Once you reach the line containing "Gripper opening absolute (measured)" in the entries below, write out that line and each one after it down to the line containing "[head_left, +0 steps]", exactly and with nothing added.
:: SUPPLIED RECORDS ::
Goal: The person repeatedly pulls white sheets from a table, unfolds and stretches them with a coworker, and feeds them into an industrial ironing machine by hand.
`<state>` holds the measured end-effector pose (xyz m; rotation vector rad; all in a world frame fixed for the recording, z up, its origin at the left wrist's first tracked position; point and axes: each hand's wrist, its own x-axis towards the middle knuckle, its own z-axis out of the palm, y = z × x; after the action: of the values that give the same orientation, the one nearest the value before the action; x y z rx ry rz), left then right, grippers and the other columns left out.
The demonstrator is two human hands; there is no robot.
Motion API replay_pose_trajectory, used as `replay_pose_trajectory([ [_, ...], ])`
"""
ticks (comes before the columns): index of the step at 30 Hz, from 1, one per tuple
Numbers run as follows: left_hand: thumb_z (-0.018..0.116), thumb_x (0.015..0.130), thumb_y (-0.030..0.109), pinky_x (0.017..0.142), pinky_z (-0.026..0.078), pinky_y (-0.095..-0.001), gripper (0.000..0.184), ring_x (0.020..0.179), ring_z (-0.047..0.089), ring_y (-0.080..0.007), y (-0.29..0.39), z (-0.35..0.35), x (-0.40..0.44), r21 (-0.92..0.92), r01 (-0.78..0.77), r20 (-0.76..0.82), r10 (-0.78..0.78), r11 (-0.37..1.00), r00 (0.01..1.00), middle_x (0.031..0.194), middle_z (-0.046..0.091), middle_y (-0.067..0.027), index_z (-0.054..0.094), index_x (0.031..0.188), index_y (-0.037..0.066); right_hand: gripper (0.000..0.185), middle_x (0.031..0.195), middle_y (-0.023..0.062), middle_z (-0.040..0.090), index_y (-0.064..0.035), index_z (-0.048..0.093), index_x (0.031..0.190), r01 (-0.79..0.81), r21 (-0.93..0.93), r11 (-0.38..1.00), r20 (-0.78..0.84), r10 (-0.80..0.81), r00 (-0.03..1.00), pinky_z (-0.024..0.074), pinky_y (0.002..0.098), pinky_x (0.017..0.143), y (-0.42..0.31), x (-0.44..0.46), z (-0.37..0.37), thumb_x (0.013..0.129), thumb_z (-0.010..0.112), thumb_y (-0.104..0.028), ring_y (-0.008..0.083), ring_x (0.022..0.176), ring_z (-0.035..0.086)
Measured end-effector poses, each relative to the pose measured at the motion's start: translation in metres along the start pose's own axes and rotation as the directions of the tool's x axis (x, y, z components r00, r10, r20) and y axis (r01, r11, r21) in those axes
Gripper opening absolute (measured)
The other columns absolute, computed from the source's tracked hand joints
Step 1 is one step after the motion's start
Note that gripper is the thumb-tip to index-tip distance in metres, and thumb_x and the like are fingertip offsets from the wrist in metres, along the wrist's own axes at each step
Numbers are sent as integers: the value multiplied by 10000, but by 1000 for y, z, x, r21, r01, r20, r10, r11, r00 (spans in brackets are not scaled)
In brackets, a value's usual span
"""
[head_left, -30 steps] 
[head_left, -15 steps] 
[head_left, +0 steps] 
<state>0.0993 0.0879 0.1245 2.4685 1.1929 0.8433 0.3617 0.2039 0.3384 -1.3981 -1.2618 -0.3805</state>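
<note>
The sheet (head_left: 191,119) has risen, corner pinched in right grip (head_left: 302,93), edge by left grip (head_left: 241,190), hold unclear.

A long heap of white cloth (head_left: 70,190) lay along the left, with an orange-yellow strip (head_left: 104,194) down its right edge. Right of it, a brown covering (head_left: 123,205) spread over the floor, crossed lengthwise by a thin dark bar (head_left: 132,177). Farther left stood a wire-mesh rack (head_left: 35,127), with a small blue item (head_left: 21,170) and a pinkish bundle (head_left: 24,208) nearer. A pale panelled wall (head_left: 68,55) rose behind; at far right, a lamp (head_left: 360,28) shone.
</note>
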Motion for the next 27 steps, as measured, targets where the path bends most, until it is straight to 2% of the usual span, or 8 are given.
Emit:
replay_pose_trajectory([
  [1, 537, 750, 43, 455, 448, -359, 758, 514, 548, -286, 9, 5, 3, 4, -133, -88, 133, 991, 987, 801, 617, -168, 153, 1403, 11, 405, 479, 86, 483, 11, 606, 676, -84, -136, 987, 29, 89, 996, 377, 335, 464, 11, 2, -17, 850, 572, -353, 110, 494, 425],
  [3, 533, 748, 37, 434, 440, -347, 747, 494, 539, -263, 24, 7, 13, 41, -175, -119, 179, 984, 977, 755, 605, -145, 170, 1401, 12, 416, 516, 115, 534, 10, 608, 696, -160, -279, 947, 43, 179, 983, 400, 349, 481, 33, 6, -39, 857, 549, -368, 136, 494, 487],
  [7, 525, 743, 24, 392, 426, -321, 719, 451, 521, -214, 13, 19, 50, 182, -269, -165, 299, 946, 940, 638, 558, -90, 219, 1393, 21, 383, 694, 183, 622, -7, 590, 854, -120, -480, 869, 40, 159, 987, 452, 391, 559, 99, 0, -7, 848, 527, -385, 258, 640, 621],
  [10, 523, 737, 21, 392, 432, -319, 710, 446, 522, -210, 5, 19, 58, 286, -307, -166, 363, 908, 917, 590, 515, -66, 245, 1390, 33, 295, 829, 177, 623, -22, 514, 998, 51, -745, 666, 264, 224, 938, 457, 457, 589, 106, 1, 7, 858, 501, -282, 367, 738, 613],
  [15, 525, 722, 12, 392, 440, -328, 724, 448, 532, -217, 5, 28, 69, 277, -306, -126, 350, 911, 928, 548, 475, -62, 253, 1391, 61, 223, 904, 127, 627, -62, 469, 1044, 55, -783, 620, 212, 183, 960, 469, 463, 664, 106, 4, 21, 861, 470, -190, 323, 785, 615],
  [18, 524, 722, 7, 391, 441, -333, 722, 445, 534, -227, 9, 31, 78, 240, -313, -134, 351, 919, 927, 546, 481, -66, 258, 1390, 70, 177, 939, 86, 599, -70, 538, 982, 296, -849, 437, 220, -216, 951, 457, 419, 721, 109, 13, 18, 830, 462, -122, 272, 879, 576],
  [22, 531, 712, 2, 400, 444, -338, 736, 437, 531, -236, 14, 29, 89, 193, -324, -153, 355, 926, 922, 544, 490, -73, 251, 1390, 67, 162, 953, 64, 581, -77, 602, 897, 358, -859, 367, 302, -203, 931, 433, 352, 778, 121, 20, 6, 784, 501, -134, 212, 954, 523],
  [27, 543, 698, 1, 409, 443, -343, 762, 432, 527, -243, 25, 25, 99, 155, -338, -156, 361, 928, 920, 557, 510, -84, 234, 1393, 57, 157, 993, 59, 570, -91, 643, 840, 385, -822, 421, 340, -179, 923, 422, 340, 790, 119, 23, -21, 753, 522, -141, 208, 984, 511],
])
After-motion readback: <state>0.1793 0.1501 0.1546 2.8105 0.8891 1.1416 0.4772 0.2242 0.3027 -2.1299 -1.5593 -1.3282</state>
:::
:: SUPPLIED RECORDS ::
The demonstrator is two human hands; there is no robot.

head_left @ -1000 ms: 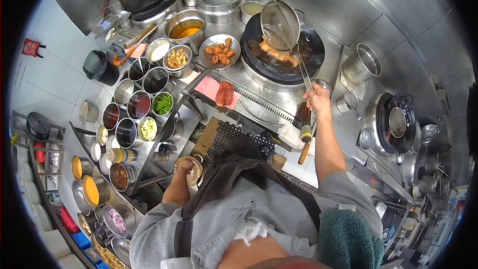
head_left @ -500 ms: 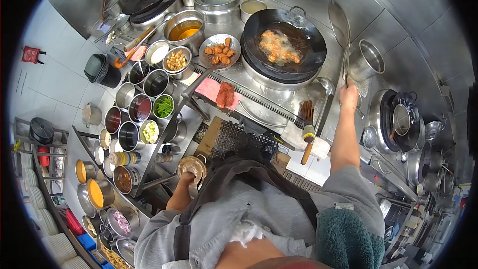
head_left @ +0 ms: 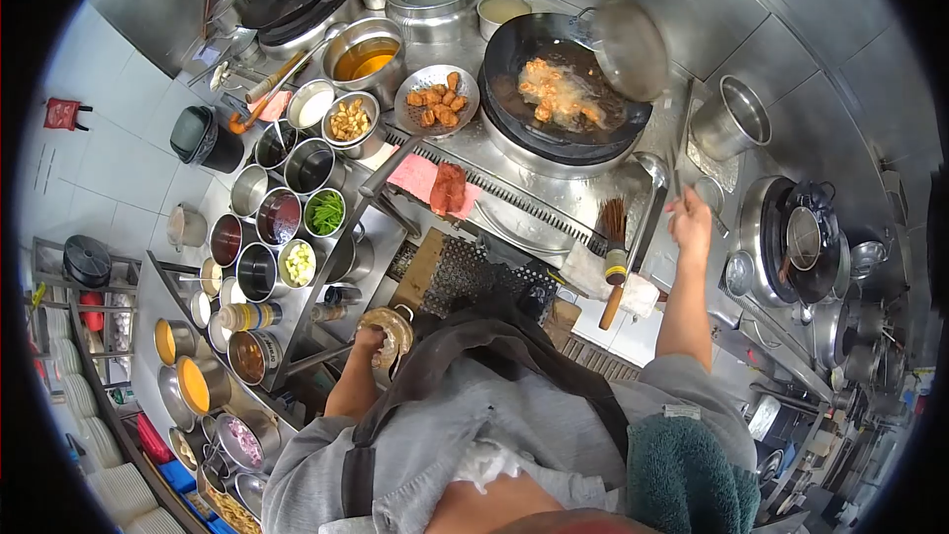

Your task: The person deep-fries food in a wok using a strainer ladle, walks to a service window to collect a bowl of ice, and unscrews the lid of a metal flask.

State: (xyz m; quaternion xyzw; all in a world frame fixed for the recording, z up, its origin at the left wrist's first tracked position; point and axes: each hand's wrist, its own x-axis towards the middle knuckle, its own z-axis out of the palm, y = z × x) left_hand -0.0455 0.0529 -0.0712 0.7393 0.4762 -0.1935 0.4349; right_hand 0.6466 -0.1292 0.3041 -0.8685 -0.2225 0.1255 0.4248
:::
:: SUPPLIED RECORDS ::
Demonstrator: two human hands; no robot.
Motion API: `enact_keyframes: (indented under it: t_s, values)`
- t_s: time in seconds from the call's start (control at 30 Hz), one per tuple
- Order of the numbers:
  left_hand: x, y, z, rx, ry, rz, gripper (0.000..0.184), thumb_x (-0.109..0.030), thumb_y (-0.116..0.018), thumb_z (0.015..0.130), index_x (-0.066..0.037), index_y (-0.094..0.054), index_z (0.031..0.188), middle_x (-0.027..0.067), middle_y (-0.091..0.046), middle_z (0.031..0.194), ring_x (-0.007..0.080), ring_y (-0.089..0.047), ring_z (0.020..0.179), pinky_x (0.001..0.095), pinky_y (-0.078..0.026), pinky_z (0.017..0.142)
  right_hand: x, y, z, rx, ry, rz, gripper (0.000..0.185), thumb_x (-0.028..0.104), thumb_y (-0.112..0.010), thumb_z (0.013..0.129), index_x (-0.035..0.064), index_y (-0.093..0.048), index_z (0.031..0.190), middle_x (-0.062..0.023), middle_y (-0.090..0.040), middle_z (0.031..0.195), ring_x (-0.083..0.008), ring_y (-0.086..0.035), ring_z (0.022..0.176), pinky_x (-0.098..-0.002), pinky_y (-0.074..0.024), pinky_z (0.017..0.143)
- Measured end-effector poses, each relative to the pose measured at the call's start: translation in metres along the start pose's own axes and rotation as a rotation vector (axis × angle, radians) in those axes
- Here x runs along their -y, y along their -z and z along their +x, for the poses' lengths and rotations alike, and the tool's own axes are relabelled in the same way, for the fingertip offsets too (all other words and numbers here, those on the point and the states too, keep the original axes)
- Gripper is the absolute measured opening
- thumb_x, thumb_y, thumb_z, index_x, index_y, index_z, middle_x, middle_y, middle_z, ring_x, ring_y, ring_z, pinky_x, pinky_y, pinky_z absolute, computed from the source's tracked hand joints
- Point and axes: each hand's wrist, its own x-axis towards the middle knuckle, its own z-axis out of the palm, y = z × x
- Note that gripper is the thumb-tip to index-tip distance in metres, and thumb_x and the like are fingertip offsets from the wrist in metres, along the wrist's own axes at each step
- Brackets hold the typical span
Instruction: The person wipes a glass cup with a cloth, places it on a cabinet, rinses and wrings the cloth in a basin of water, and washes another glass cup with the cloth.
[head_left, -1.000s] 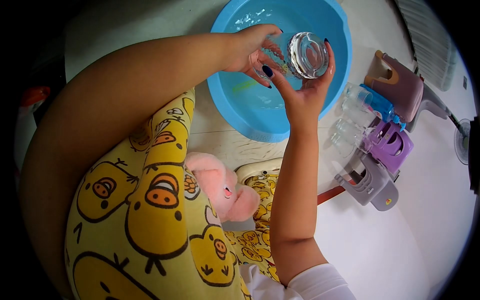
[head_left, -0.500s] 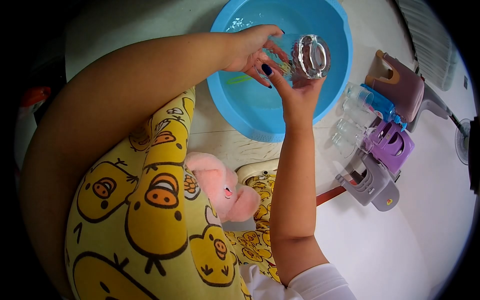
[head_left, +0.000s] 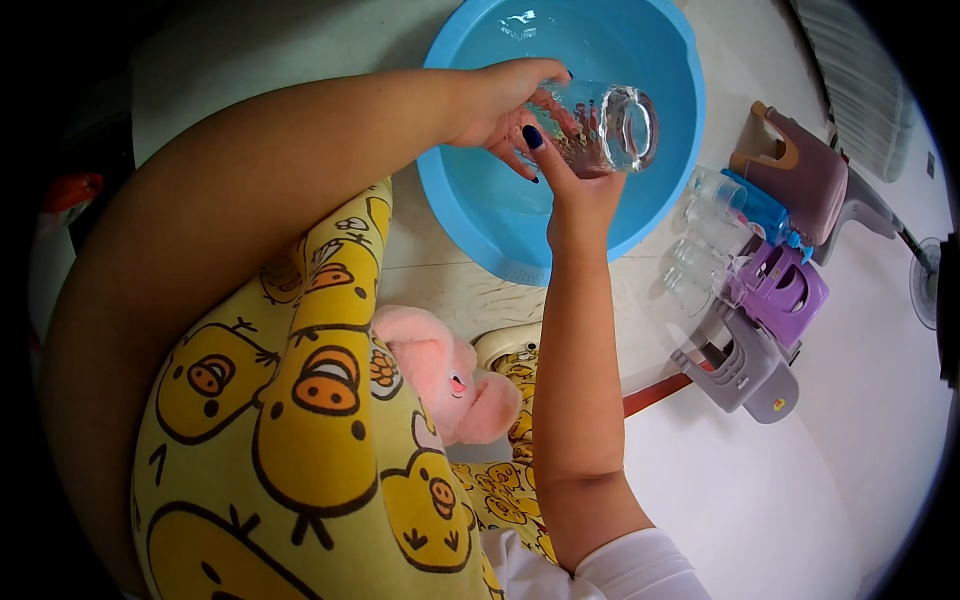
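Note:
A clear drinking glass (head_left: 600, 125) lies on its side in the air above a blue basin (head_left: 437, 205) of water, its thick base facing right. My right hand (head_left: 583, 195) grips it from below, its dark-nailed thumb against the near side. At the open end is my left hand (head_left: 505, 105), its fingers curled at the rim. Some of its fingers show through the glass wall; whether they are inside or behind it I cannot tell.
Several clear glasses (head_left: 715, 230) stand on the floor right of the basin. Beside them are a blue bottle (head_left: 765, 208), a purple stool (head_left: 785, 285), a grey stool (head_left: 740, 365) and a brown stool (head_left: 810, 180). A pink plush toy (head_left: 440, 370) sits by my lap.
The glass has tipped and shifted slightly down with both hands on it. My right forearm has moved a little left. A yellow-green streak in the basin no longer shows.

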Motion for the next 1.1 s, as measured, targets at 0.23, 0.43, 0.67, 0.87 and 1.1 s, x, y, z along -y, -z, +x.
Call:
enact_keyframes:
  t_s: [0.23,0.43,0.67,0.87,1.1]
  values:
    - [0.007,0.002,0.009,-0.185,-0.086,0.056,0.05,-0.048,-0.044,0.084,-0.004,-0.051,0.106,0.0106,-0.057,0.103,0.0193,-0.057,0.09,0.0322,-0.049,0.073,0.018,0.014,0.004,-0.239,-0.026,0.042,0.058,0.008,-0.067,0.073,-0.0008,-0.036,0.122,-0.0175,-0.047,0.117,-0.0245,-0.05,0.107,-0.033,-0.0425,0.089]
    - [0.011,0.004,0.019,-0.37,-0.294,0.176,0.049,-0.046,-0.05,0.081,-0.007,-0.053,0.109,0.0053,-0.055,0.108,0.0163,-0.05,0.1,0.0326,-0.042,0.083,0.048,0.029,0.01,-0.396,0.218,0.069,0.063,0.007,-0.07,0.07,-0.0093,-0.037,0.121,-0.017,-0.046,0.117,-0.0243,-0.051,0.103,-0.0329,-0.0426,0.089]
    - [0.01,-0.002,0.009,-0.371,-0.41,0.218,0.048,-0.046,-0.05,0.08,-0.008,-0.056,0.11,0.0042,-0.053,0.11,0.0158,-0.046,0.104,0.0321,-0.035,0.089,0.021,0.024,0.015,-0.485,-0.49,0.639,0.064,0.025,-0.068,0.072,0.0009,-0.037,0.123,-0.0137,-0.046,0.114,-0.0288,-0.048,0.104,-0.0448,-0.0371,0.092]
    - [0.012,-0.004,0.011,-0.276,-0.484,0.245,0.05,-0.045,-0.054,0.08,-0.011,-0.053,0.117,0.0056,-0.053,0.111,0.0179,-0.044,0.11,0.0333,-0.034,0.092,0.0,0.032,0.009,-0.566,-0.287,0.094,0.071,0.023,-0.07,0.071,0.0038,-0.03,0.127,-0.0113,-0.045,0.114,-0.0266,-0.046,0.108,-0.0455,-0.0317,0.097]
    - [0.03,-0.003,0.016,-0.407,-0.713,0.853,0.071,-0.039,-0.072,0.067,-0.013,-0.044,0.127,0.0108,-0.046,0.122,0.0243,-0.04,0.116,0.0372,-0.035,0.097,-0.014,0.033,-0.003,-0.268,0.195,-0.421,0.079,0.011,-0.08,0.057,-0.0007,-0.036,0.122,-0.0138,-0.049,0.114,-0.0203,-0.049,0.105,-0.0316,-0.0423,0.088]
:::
EXERCISE SOLUTION:
Gripper opening absolute (measured)
The other columns absolute, computed from the source's tracked hand joints
Step 1 is one step after the motion's start
Note that gripper is the thumb-tip to index-tip distance in metres, and thumb_x and the like are fingertip offsets from the wrist in metres, along the wrist's own axes at each step
Numbers are sent as integers: the value multiplied by 10000, but by 1000 for y, z, x, r21, r01, r20, r10, r11, r00 (spans in brackets are not scaled)
In brackets, a value's usual span
"""
[head_left, -30 steps] 
[head_left, -15 steps] 
[head_left, +0 steps] 

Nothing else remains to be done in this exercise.